More colleges are requiring students to take additional courses before they arrive on campus
Once upon a time, a college freshman could arrive on campus with writing or math skills that were just a tick below admissions standards. And guess what? The college offered them courses that would address those shortcomings.
Then colleges began to realize that they could require freshmen to take preparatory courses before they moved their trunks into the dorm.
Perhaps that shift came when colleges realized that they were paying tons of money to offer remedial courses. According to a recent study, American colleges and universities have been paying somewhere between $2.3 and $2.9 billion each year to bring new students “up to speed on material they were supposed to learn in high school.” (In the case of state schools, some of those costs get passed onto taxpayers, which doesn’t make them happy.) The same study also finds that about one-third of all American college students have to enroll in remedial classes before they jump all the way into college degree programs.
So, what’s a poor college to do? Basically, offload those preparatory courses to other institutions – and make students and their families pay for those classes out of pocket.
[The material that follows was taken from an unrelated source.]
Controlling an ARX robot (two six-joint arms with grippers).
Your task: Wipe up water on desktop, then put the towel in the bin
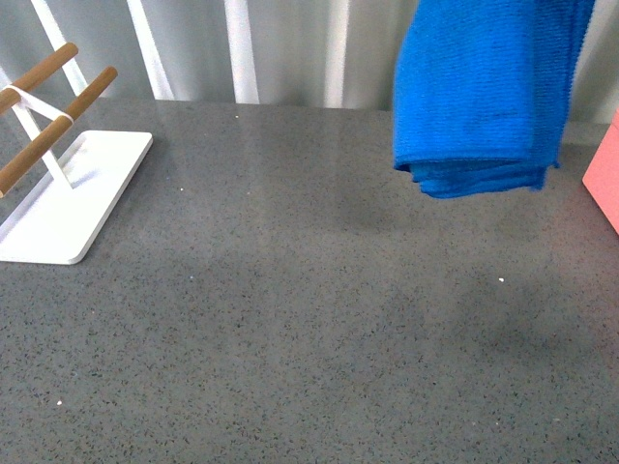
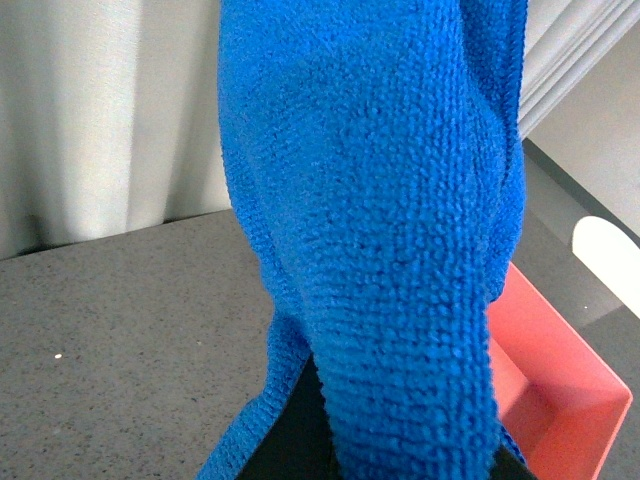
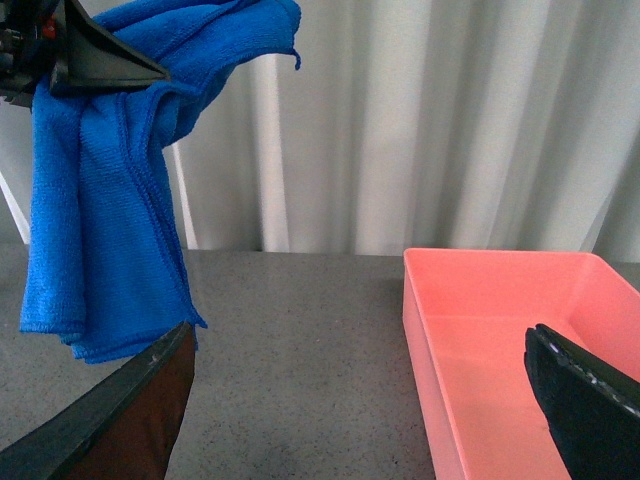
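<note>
The blue towel (image 1: pixel 484 97) hangs folded in thick layers above the back right of the grey speckled desktop (image 1: pixel 290 319), clear of it. My left gripper (image 3: pixel 95 62) is shut on the towel's top. In the left wrist view the towel (image 2: pixel 380 250) covers the jaws, and only a dark finger (image 2: pixel 288 440) shows. The pink bin (image 3: pixel 500 310) stands on the desktop to the right of the towel; it also shows at the front view's right edge (image 1: pixel 604 179) and in the left wrist view (image 2: pixel 560 390). My right gripper (image 3: pixel 360 340) is open and empty, low by the bin's near wall.
A white rack base (image 1: pixel 68 193) with wooden bars (image 1: pixel 48 126) stands at the back left. Pale curtains (image 3: pixel 420 120) close off the back edge. A white rounded object (image 2: pixel 605 245) lies beyond the bin. The bin looks empty.
</note>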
It’s nothing new. In fact, colleges have been trying for more than a decade to shed preparatory courses. But now it seems to be happing more and more. According to a recent post on Chronicle of Higher Education’s The Ticker Blog, Cal State will soon be requiring students with deficiencies in math and English to take part in its Early Start program. To quote from The Ticker:
“California State University will require academically deficient students to take remedial mathematics and English classes before starting their freshman year, the San Jose Mercury News reported today. The policy, which will take effect in 2012, aims to reduce the amount of time students spend on noncredit remedial work once they arrive at college, a process that often lengthens their undergraduate years. Roughly 60 percent of Cal State's new freshmen are judged deficient in English, math, or both.”
So what can you do if a college accepts you, then makes you pay extra dollars for remedial courses? Not much, apparently. It seems to just one more expense that today’s students are expected to pay.